__Task instructions__
Begin at the line below that has "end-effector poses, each" and stop after the line that has "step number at". Please restate only those lines, word for word.

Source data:
═══
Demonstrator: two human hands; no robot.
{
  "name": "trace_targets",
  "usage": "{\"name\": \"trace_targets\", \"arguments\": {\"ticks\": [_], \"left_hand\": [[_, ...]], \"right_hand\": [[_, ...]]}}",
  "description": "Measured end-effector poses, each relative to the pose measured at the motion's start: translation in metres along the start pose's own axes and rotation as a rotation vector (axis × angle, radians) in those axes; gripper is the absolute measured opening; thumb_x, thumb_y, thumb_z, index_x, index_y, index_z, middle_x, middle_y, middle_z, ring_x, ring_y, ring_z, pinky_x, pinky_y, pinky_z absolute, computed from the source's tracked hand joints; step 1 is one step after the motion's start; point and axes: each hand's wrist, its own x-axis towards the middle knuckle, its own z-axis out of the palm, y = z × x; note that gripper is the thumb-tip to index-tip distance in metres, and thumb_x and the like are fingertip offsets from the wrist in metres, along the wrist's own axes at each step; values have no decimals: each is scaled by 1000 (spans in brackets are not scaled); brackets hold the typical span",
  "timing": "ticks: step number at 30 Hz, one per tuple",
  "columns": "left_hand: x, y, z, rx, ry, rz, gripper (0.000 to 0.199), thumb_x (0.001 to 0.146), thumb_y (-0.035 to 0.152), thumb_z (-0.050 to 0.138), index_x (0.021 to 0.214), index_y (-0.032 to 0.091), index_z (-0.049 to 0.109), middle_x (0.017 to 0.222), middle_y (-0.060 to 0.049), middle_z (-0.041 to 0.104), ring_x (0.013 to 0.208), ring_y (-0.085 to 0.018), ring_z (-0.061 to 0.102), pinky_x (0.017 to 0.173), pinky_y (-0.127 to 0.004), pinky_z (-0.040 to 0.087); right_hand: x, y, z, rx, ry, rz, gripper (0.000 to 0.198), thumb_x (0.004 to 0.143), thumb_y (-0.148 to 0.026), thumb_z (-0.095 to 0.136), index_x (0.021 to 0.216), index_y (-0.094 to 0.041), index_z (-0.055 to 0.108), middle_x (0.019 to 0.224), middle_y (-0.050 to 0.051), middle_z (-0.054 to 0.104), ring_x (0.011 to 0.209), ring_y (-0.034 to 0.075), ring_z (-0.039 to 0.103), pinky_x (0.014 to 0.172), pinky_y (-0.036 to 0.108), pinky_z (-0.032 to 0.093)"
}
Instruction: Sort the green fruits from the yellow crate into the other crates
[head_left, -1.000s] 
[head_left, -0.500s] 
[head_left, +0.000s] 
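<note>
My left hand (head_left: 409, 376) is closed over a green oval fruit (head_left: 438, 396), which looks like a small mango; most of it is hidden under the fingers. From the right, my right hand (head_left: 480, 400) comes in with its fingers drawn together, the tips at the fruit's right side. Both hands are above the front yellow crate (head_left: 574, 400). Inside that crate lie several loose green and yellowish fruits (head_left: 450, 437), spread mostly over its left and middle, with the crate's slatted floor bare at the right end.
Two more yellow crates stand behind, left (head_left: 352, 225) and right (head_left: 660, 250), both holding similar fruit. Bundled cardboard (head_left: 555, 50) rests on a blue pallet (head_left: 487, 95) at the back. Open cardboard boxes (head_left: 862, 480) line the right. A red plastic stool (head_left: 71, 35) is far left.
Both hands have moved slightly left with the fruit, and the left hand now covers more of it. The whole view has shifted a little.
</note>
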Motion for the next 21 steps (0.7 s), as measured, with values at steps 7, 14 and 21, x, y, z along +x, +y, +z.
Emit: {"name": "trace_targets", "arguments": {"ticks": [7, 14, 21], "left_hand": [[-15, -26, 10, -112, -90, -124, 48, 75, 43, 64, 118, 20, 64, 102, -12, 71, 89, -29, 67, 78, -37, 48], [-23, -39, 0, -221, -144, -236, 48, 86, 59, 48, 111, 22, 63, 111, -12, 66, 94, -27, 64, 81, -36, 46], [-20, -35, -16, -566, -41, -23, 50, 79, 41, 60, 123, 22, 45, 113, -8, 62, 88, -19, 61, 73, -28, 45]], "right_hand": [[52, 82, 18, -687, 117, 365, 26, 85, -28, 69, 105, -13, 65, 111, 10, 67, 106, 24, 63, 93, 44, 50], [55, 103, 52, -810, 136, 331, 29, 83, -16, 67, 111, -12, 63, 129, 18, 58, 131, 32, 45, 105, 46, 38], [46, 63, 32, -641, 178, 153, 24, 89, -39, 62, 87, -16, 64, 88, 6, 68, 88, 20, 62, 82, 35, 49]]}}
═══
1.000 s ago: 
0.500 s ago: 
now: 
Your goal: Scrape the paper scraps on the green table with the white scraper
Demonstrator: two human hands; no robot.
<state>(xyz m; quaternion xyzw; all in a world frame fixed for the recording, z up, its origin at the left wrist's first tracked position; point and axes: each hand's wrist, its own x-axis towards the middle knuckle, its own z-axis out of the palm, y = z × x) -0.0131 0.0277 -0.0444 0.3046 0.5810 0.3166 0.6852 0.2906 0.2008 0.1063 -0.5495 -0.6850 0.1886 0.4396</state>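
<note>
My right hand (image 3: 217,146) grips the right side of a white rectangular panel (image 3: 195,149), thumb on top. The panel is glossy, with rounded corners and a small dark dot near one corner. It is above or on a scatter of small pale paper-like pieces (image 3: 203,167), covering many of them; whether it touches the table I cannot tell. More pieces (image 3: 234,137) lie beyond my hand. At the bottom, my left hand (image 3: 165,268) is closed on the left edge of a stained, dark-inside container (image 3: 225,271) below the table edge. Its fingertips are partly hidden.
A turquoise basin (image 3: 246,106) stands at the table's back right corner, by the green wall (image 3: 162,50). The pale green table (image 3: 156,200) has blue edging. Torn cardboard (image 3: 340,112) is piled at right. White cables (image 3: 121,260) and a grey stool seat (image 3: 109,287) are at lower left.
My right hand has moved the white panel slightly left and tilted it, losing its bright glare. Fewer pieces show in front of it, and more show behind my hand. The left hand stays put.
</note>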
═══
__Reply to the exercise__
  "description": "Measured end-effector poses, each relative to the pose measured at the motion's start: translation in metres along the start pose's own axes and rotation as a rotation vector (axis × angle, radians) in those axes; gripper is the absolute measured opening; thumb_x, thumb_y, thumb_z, index_x, index_y, index_z, middle_x, middle_y, middle_z, ring_x, ring_y, ring_z, pinky_x, pinky_y, pinky_z absolute, computed from the source's tracked hand joints; step 1 is one step after the motion's start; point and axes: each hand's wrist, its own x-axis towards the middle knuckle, its own z-axis out of the palm, y = z × x; note that gripper is the thumb-tip to index-tip distance in metres, and thumb_x and the like are fingertip offsets from the wrist in metres, along the wrist's own axes at each step; values have no decimals: each is scaled by 1000 (spans in brackets are not scaled); brackets hold the typical span",
  "timing": "ticks: step number at 30 Hz, one per tuple",

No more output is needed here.